Nephrotoxicity as a cause of acute kidney injury in children.

作者信息

Patzer Ludwig

机构信息

Children's Hospital St. Elisabeth and St. Barbara, Mauerstrasse 5, 06110, Halle/S., Germany.

出版信息

Pediatr Nephrol. 2008 Dec;23(12):2159-73. doi: 10.1007/s00467-007-0721-x. Epub 2008 Jan 29.

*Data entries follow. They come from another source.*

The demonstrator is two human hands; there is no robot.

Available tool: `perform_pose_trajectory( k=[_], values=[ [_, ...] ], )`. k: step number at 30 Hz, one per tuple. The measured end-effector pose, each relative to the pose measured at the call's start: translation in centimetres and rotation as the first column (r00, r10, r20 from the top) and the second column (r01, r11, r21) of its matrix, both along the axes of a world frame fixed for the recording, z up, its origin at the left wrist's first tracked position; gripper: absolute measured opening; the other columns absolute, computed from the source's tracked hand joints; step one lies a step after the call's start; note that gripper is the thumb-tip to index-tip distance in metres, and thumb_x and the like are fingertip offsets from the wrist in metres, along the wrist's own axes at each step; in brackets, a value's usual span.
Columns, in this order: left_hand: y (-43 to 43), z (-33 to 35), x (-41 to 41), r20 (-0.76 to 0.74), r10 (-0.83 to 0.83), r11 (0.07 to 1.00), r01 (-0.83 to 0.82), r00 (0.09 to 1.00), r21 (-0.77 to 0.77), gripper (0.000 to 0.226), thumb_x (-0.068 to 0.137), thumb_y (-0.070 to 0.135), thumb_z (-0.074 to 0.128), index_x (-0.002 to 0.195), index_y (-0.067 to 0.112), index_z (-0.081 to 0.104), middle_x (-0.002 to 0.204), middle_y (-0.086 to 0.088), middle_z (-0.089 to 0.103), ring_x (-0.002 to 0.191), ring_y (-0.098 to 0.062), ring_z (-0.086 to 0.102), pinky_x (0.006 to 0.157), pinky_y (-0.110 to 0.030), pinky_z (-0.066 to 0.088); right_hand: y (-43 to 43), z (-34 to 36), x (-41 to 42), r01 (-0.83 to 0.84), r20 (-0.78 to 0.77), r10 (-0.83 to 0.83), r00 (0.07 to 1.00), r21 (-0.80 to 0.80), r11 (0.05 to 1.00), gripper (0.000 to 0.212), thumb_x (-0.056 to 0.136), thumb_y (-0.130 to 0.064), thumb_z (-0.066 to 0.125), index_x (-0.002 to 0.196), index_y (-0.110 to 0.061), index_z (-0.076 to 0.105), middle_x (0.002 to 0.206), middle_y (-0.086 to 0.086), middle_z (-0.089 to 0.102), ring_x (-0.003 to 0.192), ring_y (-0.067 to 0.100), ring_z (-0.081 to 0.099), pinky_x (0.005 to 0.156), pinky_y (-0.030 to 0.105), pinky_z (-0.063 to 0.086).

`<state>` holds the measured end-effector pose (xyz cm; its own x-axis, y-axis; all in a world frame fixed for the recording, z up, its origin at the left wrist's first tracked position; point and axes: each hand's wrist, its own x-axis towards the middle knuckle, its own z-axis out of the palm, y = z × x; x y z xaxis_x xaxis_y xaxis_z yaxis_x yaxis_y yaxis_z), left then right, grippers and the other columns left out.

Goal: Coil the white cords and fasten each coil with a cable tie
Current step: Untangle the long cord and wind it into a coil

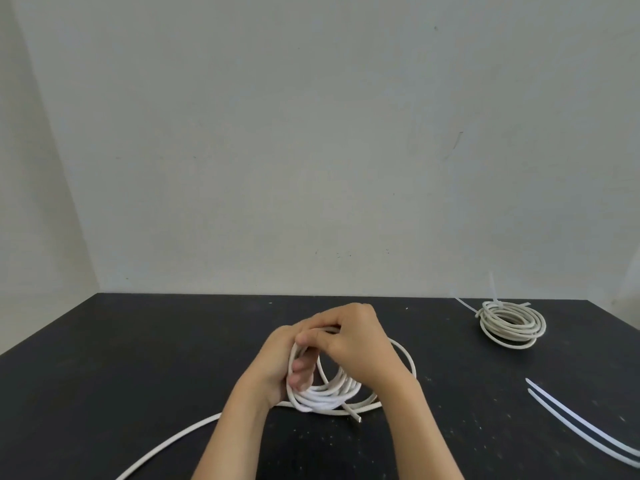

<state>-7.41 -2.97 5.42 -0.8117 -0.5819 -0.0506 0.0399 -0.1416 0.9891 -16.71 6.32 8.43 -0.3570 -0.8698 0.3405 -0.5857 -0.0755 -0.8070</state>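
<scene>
A: Black table [138, 341]; white cord [325, 396] part-coiled near centre, loose tail trailing near-left, probably yet to wind in.

B: Hands?

A: Both curled. The left hand [277, 368] grips through the loops to keep them together; the right hand [353, 344] pinches a strand on top. Tied coil [512, 323] far right, spare cable ties [581, 424] near right, within reach.
</scene>
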Motion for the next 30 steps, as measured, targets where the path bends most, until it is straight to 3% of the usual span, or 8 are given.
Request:
perform_pose_trajectory(
  k=[2, 5, 7, 11, 16, 21, 27, 30],
  values=[
    [-0.5, 0.0, 0.0, -0.054, -0.042, 0.985, 0.051, 0.998, 0.164, 0.038, 0.091, 0.036, 0.049, 0.069, 0.007, 0.06, 0.033, 0.001, 0.026, 0.024, -0.009, 0.02, 0.038, -0.018, 0.011, -0.3, -0.2, 0.2, 0.07, 0.021, -0.07, 0.997, -0.02, 0.997, 0.005, 0.075, -0.024, 0.077, 0.079, -0.021, 0.077, 0.073, -0.004, 0.072, 0.072, 0.005, 0.065, 0.074, 0.024, 0.054],
    [-1.4, -0.1, 0.5, -0.12, -0.106, 0.934, 0.14, 0.987, 0.328, 0.053, 0.082, 0.055, 0.048, 0.056, 0.008, 0.05, 0.031, 0.003, 0.026, 0.021, -0.007, 0.019, 0.033, -0.013, 0.012, -0.7, -1.2, -0.3, 0.367, -0.199, -0.378, 0.904, -0.093, 0.926, 0.042, 0.064, -0.054, 0.077, 0.089, -0.022, 0.065, 0.073, -0.007, 0.063, 0.069, 0.009, 0.059, 0.061, 0.016, 0.042],
    [-1.9, 0.0, 1.1, -0.195, -0.148, 0.913, 0.21, 0.969, 0.35, 0.055, 0.078, 0.057, 0.058, 0.058, 0.006, 0.052, 0.03, 0.005, 0.027, 0.019, -0.006, 0.022, 0.029, -0.011, 0.016, -0.6, -1.9, -1.0, 0.457, -0.249, -0.493, 0.833, -0.192, 0.869, 0.047, 0.069, -0.064, 0.066, 0.083, -0.019, 0.064, 0.07, -0.007, 0.061, 0.066, 0.01, 0.056, 0.059, 0.012, 0.035],
    [-1.9, 0.6, 1.4, -0.293, -0.109, 0.934, 0.199, 0.95, 0.296, 0.041, 0.066, 0.036, 0.08, 0.056, 0.008, 0.052, 0.031, 0.007, 0.027, 0.021, -0.003, 0.023, 0.028, -0.013, 0.022, -0.4, -2.4, -2.7, 0.268, 0.231, -0.271, 0.935, 0.043, 0.962, 0.049, 0.094, -0.045, 0.049, 0.059, -0.011, 0.051, 0.052, -0.006, 0.05, 0.048, 0.009, 0.042, 0.058, 0.027, 0.038],
    [-1.3, 0.6, 0.5, -0.274, 0.023, 0.933, 0.078, 0.961, 0.35, 0.032, 0.078, 0.028, 0.06, 0.055, 0.01, 0.047, 0.029, 0.008, 0.025, 0.02, -0.003, 0.021, 0.027, -0.012, 0.02, -0.8, -1.8, -1.0, 0.023, 0.744, -0.053, 0.666, 0.05, 0.998, 0.042, 0.099, -0.022, 0.035, 0.081, 0.001, 0.066, 0.058, 0.015, 0.063, 0.055, 0.028, 0.064, 0.057, 0.033, 0.053],
    [-1.5, 0.5, 0.5, -0.259, 0.107, 0.93, -0.004, 0.96, 0.368, 0.033, 0.079, 0.028, 0.059, 0.054, 0.01, 0.048, 0.03, 0.007, 0.026, 0.02, -0.004, 0.022, 0.028, -0.011, 0.019, -1.2, -1.7, -0.7, -0.031, 0.817, -0.049, 0.574, 0.082, 0.996, 0.052, 0.081, -0.055, 0.059, 0.07, -0.005, 0.064, 0.052, 0.01, 0.053, 0.047, 0.027, 0.054, 0.055, 0.032, 0.05],
    [-0.8, 0.8, 0.1, -0.229, 0.089, 0.955, -0.017, 0.969, 0.297, 0.027, 0.077, 0.028, 0.061, 0.064, 0.007, 0.05, 0.034, 0.005, 0.029, 0.025, -0.005, 0.024, 0.031, -0.015, 0.022, -1.7, -1.8, 0.2, 0.166, 0.791, -0.138, 0.596, 0.047, 0.985, 0.045, 0.077, -0.034, 0.076, 0.055, -0.01, 0.046, 0.042, -0.001, 0.029, 0.036, 0.014, 0.025, 0.042, 0.025, 0.034],
    [-0.6, 0.7, 0.2, -0.264, 0.059, 0.953, 0.024, 0.963, 0.302, 0.03, 0.074, 0.033, 0.063, 0.071, 0.002, 0.064, 0.047, -0.001, 0.046, 0.038, -0.01, 0.042, 0.04, -0.021, 0.038, -1.7, -1.8, 0.1, 0.296, 0.796, -0.156, 0.585, -0.031, 0.955, 0.049, 0.078, -0.029, 0.076, 0.049, -0.012, 0.04, 0.039, 0.0, 0.026, 0.031, 0.014, 0.024, 0.04, 0.025, 0.031]
  ],
)
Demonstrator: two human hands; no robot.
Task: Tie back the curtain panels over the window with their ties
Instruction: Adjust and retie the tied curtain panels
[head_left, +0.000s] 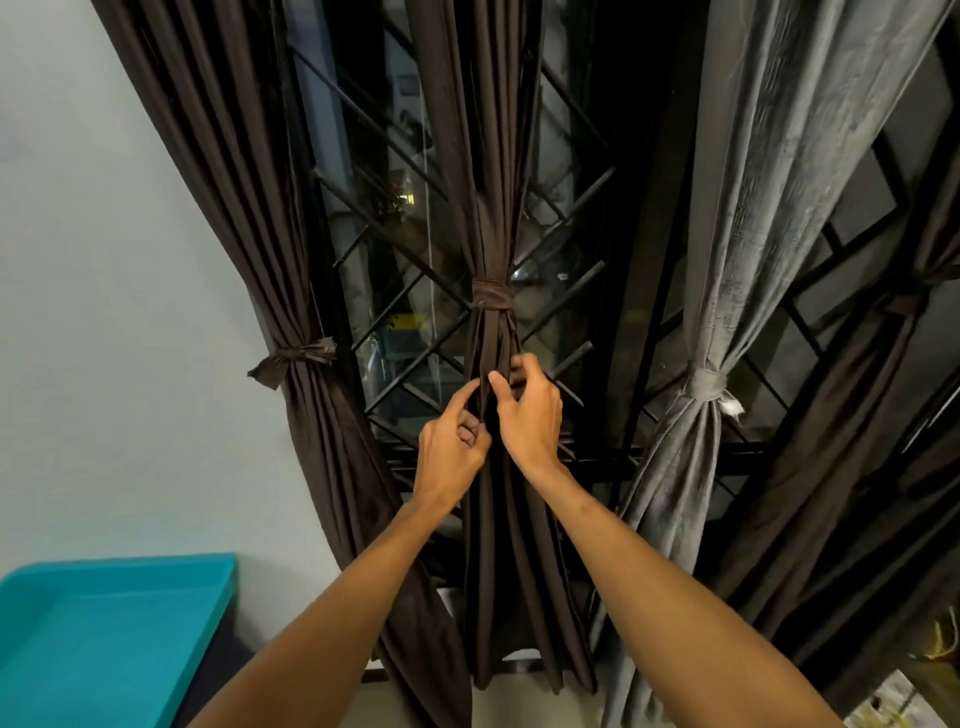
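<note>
Both hands are on the middle brown curtain (498, 545) just below its knotted tie (491, 296). The left hand (452, 444) pinches a fold and the right hand (532, 415) curls round the pleats. Pulling the folds down evenly should keep the knot snug.

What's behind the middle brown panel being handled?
Either side of the middle brown panel, black diamond grille bars and dark glass show; whatever lies directly behind the fabric is covered.
</note>
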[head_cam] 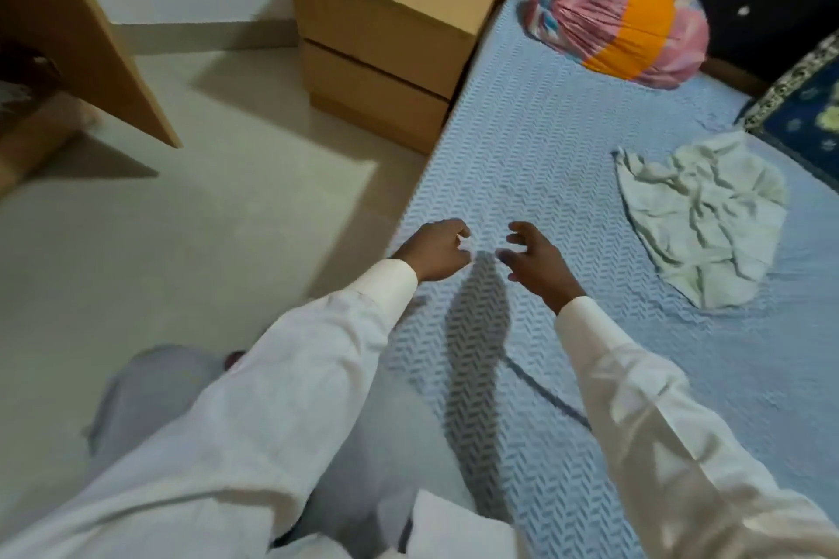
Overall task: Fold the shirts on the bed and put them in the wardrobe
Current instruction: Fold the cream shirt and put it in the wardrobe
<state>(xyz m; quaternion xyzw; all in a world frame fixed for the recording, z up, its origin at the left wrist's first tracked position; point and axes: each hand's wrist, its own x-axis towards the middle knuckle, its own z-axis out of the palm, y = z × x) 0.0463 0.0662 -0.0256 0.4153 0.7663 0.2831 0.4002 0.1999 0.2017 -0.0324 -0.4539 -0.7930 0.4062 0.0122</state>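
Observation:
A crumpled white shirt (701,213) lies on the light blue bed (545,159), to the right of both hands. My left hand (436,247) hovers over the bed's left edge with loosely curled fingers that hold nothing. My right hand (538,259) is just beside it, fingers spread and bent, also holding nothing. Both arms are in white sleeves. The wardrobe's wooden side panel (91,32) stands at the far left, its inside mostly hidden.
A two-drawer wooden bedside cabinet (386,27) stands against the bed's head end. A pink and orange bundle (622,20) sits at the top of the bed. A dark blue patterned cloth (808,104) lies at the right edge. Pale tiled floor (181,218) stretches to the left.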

DOI:10.1007/s00467-007-0721-x
PMID:18228043
原文链接:https://pmc.ncbi.nlm.nih.gov/articles/PMC6904399/
Abstract

Many different drugs and agents may cause nephrotoxic acute kidney injury (AKI) in children. Predisposing factors such as age, pharmacogenetics, underlying disease, the dosage of the toxin, and concomitant medication determine and influence the severity of nephrotoxic insult. In childhood AKI, incidence, prevalence, and etiology are not well defined. Pediatric retrospective studies have reported incidences of AKI in pediatric intensive care units (PICU) of between 8% and 30%. It is widely recognized that neonates have higher rates of AKI, especially following cardiac surgery, severe asphyxia, or premature birth. The only two prospective studies in children found incidence rates of 4.5% and 2.5% of AKI in children admitted to PICU, respectively. Nephrotoxic drugs account for about 16% of all AKIs most commonly associated with AKI in older children and adolescents. Nonsteroidal anti-inflammatory drugs (NSAIDs), antibiotics, amphotericin B, antiviral agents, angiotensin-converting enzyme (ACE) inhibitors, calcineurin inhibitors, radiocontrast media, and cytostatics are the most important drugs to indicate AKI as significant risk factor in children. Direct pathophysiological mechanisms of nephrotoxicity include constriction of intrarenal vessels, acute tubular necrosis, acute interstitial nephritis, and-more infrequently-tubular obstruction. Furthermore, AKI may also be caused indirectly by rhabdomyolysis. Frequent therapeutic measures consist of avoiding dehydration and concomitant nephrotoxic medication, especially in children with preexisting impaired renal function.

摘要

许多不同的药物和制剂可能导致儿童肾毒性急性肾损伤(AKI)。年龄、药物遗传学、基础疾病、毒素剂量和合并用药等易感因素决定并影响肾毒性损伤的严重程度。在儿童AKI中,发病率、患病率和病因尚不明确。儿科回顾性研究报告称,儿科重症监护病房(PICU)中AKI的发病率在8%至30%之间。人们普遍认识到,新生儿的AKI发生率较高,尤其是在心脏手术后、严重窒息或早产之后。仅有的两项针对儿童的前瞻性研究发现,入住PICU的儿童中AKI的发病率分别为4.5%和2.5%。肾毒性药物约占所有AKI的16%,在大龄儿童和青少年中最常与AKI相关。非甾体抗炎药(NSAIDs)、抗生素、两性霉素B、抗病毒药物、血管紧张素转换酶(ACE)抑制剂、钙调神经磷酸酶抑制剂、放射性造影剂和细胞毒性药物是表明AKI为儿童重要危险因素的最重要药物。肾毒性的直接病理生理机制包括肾内血管收缩、急性肾小管坏死、急性间质性肾炎,以及较少见的肾小管梗阻。此外,AKI也可能由横纹肌溶解间接引起。常见的治疗措施包括避免脱水和使用合并的肾毒性药物,尤其是对于已有肾功能受损的儿童。